Aldridge v. Williams, 44 U.S. 9, 24 (1845)
In expounding this law, the judgment of the Court cannot in any degree be influenced by the construction placed upon it by individual members of Congress in the debate which took place on its passage nor by the motives or reasons assigned by them for supporting or opposing amendments that were offered. The law as it passed is the will of the majority of both houses, and the only mode in which that will is spoken is in the act itself, and we must gather their intention from the language there used, comparing it, when any ambiguity exists, with the laws upon the same subject and looking, if necessary, to the public history of the times in which it was passed.
United States v Union Pacific Railroad Company, 91 U.S. 72 (1875)
In construing an act of Congress, we are not at liberty to recur to the views of individual members in debate nor to consider the motives which influenced them to vote for or against its passage. The act itself speaks the will of Congress, and this is to be ascertained from the language used. But courts, in construing a statute, may with propriety recur to the history of the times when it was passed, and this is frequently necessary in order to ascertain the reason as well as the meaning of particular provisions in it. Aldridge v. Williams, 3 How. 24; Preston v. Browder, 1 Wheat. 115, 120 [argument of counsel -- omitted].
Downes v. Bidwell, 182 U.S. 244, 254 (1901)
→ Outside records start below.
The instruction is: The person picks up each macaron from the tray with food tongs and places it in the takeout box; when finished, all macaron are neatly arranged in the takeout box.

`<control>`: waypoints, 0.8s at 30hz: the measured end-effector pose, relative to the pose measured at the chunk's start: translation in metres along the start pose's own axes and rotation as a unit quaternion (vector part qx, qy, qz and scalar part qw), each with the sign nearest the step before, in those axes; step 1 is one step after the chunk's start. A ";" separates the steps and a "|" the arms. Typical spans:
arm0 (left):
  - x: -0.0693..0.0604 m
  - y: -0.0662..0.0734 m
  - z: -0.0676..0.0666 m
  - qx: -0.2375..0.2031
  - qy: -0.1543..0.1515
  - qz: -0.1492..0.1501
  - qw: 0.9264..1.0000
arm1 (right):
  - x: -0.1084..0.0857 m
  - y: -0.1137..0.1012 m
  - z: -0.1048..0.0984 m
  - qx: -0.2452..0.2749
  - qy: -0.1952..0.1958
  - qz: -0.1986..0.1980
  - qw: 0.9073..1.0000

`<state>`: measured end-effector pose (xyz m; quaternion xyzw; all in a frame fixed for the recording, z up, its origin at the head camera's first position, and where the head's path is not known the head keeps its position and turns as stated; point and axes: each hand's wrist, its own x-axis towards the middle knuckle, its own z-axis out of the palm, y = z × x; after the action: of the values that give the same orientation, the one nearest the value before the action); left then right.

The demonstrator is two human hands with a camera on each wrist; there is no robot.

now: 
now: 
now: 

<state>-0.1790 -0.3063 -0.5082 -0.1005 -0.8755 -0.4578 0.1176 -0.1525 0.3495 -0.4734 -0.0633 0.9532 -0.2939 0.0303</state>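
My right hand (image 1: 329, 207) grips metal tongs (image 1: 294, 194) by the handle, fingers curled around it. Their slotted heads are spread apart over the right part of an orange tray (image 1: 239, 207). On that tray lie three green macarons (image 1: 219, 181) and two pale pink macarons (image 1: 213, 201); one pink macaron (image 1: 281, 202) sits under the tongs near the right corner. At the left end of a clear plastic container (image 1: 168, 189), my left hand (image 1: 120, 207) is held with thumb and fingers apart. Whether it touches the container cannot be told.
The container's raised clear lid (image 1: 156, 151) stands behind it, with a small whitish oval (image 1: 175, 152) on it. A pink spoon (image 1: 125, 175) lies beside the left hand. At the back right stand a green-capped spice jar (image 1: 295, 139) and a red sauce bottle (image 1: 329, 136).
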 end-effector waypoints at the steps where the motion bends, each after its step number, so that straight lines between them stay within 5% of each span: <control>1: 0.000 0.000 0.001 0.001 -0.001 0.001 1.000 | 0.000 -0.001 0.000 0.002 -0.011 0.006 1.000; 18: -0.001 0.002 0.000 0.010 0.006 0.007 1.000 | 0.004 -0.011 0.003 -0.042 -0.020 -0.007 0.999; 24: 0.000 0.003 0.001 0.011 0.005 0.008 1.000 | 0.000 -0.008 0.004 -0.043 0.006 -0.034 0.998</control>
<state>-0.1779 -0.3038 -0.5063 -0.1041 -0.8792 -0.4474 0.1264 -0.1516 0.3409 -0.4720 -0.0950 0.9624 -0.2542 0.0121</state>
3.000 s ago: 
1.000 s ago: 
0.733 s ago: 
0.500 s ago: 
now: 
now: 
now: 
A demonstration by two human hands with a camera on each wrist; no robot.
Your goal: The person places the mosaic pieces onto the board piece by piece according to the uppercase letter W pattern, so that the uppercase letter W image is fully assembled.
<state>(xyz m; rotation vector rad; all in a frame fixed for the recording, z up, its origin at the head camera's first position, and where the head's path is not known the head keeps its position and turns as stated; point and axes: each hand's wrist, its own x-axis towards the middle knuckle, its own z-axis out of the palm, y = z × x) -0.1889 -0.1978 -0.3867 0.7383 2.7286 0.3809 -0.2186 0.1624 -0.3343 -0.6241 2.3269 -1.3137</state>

In expounding this law, the judgment of the Court cannot in any degree be influenced by the construction placed upon it by individual members of Congress in the debate which took place on its passage nor by the motives or reasons assigned by them for supporting or opposing amendments that were offered. The law as it passed is the will of the majority of both houses, and the only mode in which that will is spoken is in the act itself, and we must gather their intention from the language there used, comparing it, when any ambiguity exists, with the laws upon the same subject and looking, if necessary, to the public history of the times in which it was passed.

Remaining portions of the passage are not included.